Rose glances at John, who shrugs, makes sense to me.
"So, how do we get back?" This seems like the obvious next question.
"That depends on where exactly we are now, what that stuff is, and whether it can be manipulated. The first thing we're going to do, though, since I've got a single solid reading for our location, is see if we can move and have a look from the outside. I don't much fancy sitting in here with those things potentially out and about. You may want to hang onto something, this can get a bit hinky."
John comes over to the console by the Doctor. "Need a hand?"

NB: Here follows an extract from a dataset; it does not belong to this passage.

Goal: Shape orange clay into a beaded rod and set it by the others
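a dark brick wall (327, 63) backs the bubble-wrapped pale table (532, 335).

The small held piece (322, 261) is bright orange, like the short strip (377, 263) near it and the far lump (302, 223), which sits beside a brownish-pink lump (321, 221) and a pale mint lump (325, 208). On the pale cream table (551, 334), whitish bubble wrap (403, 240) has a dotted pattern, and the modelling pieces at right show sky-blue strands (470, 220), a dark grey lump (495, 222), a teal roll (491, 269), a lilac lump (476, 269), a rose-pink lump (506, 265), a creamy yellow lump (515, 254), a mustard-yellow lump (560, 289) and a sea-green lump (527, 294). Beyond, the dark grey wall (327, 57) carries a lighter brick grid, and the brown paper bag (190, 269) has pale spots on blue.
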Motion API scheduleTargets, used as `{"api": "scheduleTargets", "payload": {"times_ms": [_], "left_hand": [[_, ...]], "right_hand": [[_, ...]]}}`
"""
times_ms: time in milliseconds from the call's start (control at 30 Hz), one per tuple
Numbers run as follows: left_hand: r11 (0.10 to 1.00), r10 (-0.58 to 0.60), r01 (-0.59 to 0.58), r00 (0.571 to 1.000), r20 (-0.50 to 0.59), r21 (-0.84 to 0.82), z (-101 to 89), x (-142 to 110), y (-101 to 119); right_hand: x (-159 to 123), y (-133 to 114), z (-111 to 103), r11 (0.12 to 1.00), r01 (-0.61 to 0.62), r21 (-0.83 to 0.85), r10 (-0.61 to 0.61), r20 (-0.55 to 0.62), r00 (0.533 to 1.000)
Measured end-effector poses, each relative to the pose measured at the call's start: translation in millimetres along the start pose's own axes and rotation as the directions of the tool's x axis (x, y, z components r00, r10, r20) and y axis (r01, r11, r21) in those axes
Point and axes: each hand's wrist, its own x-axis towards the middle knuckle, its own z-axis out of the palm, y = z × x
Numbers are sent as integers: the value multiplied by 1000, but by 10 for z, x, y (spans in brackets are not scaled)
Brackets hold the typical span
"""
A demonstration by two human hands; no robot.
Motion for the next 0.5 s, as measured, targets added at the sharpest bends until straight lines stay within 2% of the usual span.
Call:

The Doctor grins. "Love one."
Rose groans.
"Alright, we're going to pick up and set down just outside the area of disturbance." The Doctor says.
The engines engage easily now, the Tardis lifts herself with considerably more gentle buffeting, settles again and locks in place.
"I do not think we are where we wanted to be." The Doctor says.
"So, where are we?" Rose asks.
"Ahhh...I have no idea." The Doctor says "Exterior sensors are down. Should be safe enough to go have a look."
Rose walks over and pulls the door open, pokes her head out. After a moment she leans back in. "Some sort of museum."